"Si les Etats-Unis n'arrivent pas à imposer à Israël l'arrêt de la colonisation au cours de l'actuel mois, le prochain pas pour nous serait de demander aux Etats-Unis la reconnaissance de l'Etat de la Palestine dans ses frontières de 1967" a affirmé à l'AFP le négociateur palestinien en marge d'un débat sur le Proche-Orient intitulé "quelles initiatives pour relancer le processus de paix".
"S'ils n'arrivent pas à le faire (l'arrêt de l'implantation des colonies) nous, en tant que Palestine membre observateur à l'ONU, irions (également) devant le Conseil de sécurité pour déposer une demande d'adhésion de l'Etat palestinien dans ses frontières de 1967", a-t-il précisé.
Le responsable palestinien s'exprimait lors de la 3e édition du forum international MEDays 2010 initié par l'institut Amadeus, un "think tank" marocain, jusqu'au 13 novembre.
Le député travailliste israélien Daniel Ben Simon, le parlementaire américain Keith Ellison, ainsi que Marc Azoulay, conseiller du roi Mohammed VI et Marc Otte, représentant spécial de l'Union européenne pour le processus de paix au Moyen-Orient ont également participé au forum.
L'Initiative arabe "paix contre territoires" a été évoquée comme un "important moyen pour parvenir à la paix entre Israéliens et Palestiniens".
Le négociateur palestinien a également lancé un "appel depuis Tanger" au président américain Barack Obama et à la secrétaire d'Etat Hillary Clinton: "Vous nous avez dit que vous allez faire endosser la responsabilité à la partie qui brise la confiance en prenant des mesures qui détruisent le processus de paix".
"Le gouvernement israélien est responsable maintenant de la destruction des négociations" en annonçant de nouvelles "unités de colonisation" notamment à Jérusalem-est. "Je demande au gouvernement américain de faire endosser la responsabilité de la destruction des négociations (...) au gouvernement israélien", a-t-il dit.
S'adressant au Premier ministre israélien Benjamin Netanyahu, M Erakat a affirmé que ce dernier est "en face de deux choix, la paix ou la colonisation". "Vous ne devez pas regrouper les deux choses", a-t-il affirmé.

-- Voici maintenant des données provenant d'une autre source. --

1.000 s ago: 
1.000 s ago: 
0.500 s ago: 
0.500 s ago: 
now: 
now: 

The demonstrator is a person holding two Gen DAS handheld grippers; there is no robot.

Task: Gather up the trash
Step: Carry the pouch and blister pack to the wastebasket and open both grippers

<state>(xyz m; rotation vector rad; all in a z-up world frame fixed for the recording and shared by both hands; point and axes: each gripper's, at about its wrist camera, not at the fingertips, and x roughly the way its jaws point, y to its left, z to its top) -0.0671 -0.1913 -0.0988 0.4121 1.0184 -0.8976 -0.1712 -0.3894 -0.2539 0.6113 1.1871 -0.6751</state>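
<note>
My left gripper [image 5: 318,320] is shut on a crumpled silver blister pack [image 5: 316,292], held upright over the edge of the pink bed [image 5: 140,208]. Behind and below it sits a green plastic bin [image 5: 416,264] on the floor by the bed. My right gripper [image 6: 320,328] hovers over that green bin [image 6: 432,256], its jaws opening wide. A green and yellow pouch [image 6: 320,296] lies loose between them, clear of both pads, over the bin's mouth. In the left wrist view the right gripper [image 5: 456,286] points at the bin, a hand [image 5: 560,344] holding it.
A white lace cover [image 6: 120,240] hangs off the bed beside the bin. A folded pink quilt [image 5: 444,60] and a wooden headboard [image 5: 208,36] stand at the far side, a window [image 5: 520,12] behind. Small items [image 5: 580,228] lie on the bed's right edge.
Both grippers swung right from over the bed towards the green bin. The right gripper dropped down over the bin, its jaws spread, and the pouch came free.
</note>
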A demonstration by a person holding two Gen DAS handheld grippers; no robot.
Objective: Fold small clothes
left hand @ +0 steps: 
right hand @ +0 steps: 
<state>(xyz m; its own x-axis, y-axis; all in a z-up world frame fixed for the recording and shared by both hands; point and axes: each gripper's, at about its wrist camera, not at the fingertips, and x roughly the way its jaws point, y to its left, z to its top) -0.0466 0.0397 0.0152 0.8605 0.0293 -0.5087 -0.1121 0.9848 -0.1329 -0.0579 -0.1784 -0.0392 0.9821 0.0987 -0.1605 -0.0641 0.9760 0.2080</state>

A propos du mouvement islamiste Hamas qui contrôle la bande de Gaza, il a souligné que l'Autorité palestinienne "déploie tout effort possible" pour réunifier les rangs palestiniens. "Nous allons poursuivre le dialogue", a-t-il ajouté.
Les pourparlers de paix sont interrompus depuis l'expiration le 26 septembre d'un moratoire de dix mois sur les nouvelles constructions dans les colonies de Cisjordanie occupée. Le gouvernement israélien refuse jusqu'à présent un nouveau moratoire.
Le ministre des Affaires étrangères marocain a indiqué pour sa part à l'AFP que la Ligue arabe se réunira fin novembre avec l'hypothèse d'examiner, en cas d'impasse "d'autres options pour atteindre l'objectif", celui de "l'institution d'un Etat palestinien".